The problem ▸
Here the job is to retype the data word for word while leaving the pictures aside.

BEGIN

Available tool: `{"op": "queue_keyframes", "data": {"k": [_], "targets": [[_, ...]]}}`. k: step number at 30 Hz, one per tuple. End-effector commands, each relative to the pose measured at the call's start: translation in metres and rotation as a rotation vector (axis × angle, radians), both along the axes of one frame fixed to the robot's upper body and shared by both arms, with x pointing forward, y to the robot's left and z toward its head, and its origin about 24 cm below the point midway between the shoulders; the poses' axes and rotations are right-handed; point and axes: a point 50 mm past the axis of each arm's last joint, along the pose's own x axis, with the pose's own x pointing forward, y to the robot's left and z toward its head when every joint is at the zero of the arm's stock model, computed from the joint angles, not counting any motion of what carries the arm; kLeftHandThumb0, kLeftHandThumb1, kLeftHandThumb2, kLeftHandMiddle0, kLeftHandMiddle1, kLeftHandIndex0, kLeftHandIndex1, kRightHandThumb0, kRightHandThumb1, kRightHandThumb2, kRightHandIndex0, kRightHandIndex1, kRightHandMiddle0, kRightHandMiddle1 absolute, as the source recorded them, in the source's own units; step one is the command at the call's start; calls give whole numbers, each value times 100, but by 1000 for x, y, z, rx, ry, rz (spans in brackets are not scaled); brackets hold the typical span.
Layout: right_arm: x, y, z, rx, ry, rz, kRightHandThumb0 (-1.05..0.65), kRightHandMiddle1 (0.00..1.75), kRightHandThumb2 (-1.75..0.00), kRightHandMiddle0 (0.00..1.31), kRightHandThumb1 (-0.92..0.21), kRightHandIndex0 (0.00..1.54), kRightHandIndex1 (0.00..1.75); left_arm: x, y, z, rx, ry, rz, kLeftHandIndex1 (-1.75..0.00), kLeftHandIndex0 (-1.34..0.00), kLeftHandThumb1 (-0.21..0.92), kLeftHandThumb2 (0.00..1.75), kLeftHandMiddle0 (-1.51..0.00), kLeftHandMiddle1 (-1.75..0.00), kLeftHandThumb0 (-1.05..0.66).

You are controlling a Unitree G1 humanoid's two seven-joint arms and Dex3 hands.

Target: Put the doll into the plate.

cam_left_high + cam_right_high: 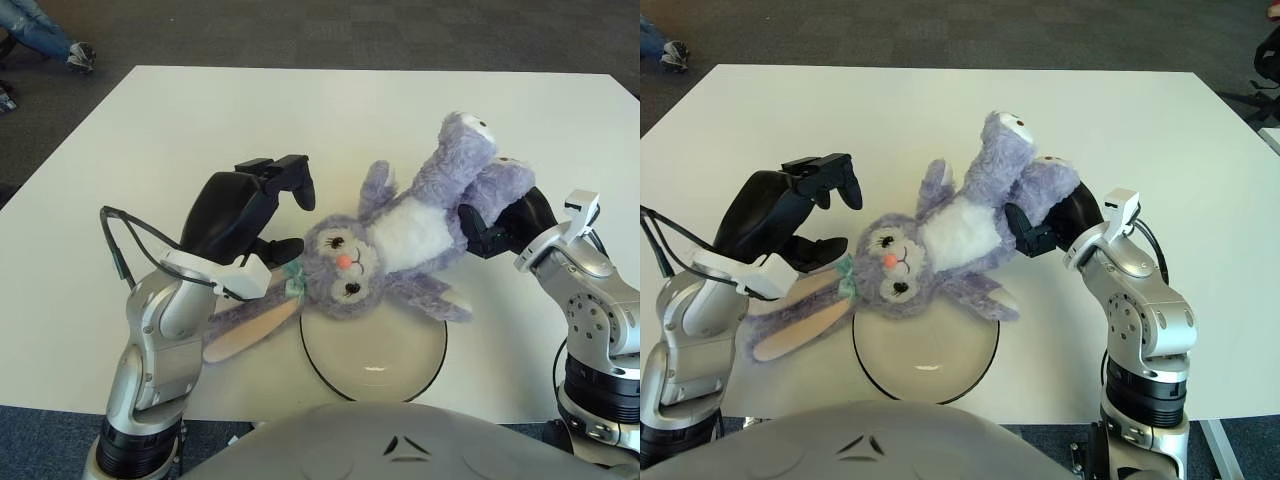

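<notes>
Partly, doll [385, 250] hides plate [372, 358] rim.

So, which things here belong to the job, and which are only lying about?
Belong to the job:
- doll
- plate
- right hand, gripping the doll's legs
- left hand, at the doll's ear

Only lying about:
- shoe on the floor, far left
- table, only the support

Doll between my hands, over the plate's far rim

The doll [395, 245] stretches across the table [140, 130], head toward me above the far edge of the plate [330, 355], legs pointing away to the right. My left hand [245, 215] is at its ear side, my right hand [500, 222] at its legs.
</notes>
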Motion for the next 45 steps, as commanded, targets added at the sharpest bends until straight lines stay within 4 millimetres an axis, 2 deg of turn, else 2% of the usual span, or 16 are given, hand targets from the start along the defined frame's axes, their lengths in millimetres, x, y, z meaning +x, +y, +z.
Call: {"op": "queue_keyframes", "data": {"k": [1, 15, 21, 24, 27, 35, 41, 45], "targets": [[-5, -8, 1, -28, -24, -27, -1, 131, -150, 86, -3, 79, 175, -1, 2, -1, 7, 25, -13, -171, -63, 8, 157, -71, -175, 0], [-16, -19, 0, -52, -52, 12, -2, 138, -156, 82, 0, 84, 175, 0, 3, -2, 5, 59, -44, -167, -65, 10, 154, -70, -175, 0], [-22, -22, -2, -65, -78, 27, -1, 151, -160, 74, 0, 85, 175, 0, 4, -1, 9, 60, -42, -171, -63, 9, 156, -70, -175, 0], [-24, -24, -3, -85, -88, 40, -1, 165, -163, 65, -2, 83, 174, 0, 4, -1, 10, 59, -39, -172, -63, 9, 157, -70, -175, 0], [-25, -26, -4, -103, -100, 49, -1, 171, -163, 62, -2, 83, 173, 0, 5, -1, 16, 55, -34, -172, -63, 9, 157, -71, -175, 0], [-26, -30, -5, -122, -119, 61, 0, 174, -159, 66, -2, 85, 156, 2, 5, 0, 44, 29, -19, -172, -63, 8, 158, -72, -175, 0], [-26, -31, -5, -128, -128, 73, 0, 175, -162, 67, 0, 84, 161, 4, 6, 0, 46, 23, -12, -168, -66, 7, 158, -73, -175, 0], [-26, -32, -4, -116, -137, 101, 0, 175, -167, 67, 1, 83, 170, 8, 7, -1, 40, 28, -8, -158, -72, 5, 156, -75, -175, 0]]}}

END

Solved exercise ▸
Available tool: `{"op": "queue_keyframes", "data": {"k": [_], "targets": [[_, ...]]}}`. k: step number at 30 Hz, one per tuple. End-effector commands, each relative to the pose measured at the call's start: translation in metres and rotation as a rotation vector (axis × angle, radians), both along the axes of one frame fixed to the robot's upper body and shared by both arms, with x pointing forward, y to the robot's left and z toward its head, and its origin about 24 cm below the point midway between the shoulders; the poses' axes and rotations are right-handed; point and axes: a point 50 mm past the axis of each arm's last joint, along the pose's own x axis, with the pose's own x pointing forward, y to the robot's left and z toward its head when every joint is at the zero of the arm's stock model, computed from the joint angles, not counting any motion of what carries the arm; kLeftHandThumb0, kLeftHandThumb1, kLeftHandThumb2, kLeftHandMiddle0, kLeftHandMiddle1, kLeftHandIndex0, kLeftHandIndex1, kRightHandThumb0, kRightHandThumb1, kRightHandThumb2, kRightHandIndex0, kRightHandIndex1, kRightHandMiddle0, kRightHandMiddle1 absolute, as the source recorded them, in the source's own units; step one is the command at the call's start; calls give whole numbers, each value times 100, but by 1000 for x, y, z, rx, ry, rz (spans in brackets are not scaled); brackets hold the typical span.
Layout: right_arm: x, y, z, rx, ry, rz, kRightHandThumb0 (-1.05..0.65), kRightHandMiddle1 (0.00..1.75), kRightHandThumb2 (-1.75..0.00), kRightHandMiddle0 (0.00..1.31), kRightHandThumb1 (-0.92..0.21), kRightHandIndex0 (0.00..1.54), kRightHandIndex1 (0.00..1.75); left_arm: x, y, z, rx, ry, rz, kLeftHandIndex1 (-1.75..0.00), kLeftHandIndex0 (-1.34..0.00), kLeftHandThumb1 (-0.21..0.92), kLeftHandThumb2 (0.00..1.75), kLeftHandMiddle0 (-1.51..0.00), kLeftHandMiddle1 (-1.75..0.00), kLeftHandThumb0 (-1.05..0.66).

You are controlling a Unitree G1 humanoid's two seven-joint arms and Dex3 hands.

Target: Put the doll into the plate.

cam_left_high + cam_right_high: 

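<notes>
Partly, doll [385, 250] hides plate [372, 358] rim.

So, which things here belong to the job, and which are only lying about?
Belong to the job:
- doll
- plate
- right hand, gripping the doll's legs
- left hand, at the doll's ear

Only lying about:
- shoe on the floor, far left
- table, only the support

Doll between my hands, over the plate's far rim

The doll [395, 245] stretches across the table [140, 130], head toward me above the far edge of the plate [330, 355], legs pointing away to the right. My left hand [245, 215] is at its ear side, my right hand [500, 222] at its legs.
</notes>
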Motion for the next 45 steps, as commanded, targets added at the sharpest bends until straight lines stay within 4 millimetres an axis, 2 deg of turn, else 2% of the usual span, or 16 are given, hand targets from the start along the defined frame's axes, their lengths in millimetres, x, y, z meaning +x, +y, +z.
Call: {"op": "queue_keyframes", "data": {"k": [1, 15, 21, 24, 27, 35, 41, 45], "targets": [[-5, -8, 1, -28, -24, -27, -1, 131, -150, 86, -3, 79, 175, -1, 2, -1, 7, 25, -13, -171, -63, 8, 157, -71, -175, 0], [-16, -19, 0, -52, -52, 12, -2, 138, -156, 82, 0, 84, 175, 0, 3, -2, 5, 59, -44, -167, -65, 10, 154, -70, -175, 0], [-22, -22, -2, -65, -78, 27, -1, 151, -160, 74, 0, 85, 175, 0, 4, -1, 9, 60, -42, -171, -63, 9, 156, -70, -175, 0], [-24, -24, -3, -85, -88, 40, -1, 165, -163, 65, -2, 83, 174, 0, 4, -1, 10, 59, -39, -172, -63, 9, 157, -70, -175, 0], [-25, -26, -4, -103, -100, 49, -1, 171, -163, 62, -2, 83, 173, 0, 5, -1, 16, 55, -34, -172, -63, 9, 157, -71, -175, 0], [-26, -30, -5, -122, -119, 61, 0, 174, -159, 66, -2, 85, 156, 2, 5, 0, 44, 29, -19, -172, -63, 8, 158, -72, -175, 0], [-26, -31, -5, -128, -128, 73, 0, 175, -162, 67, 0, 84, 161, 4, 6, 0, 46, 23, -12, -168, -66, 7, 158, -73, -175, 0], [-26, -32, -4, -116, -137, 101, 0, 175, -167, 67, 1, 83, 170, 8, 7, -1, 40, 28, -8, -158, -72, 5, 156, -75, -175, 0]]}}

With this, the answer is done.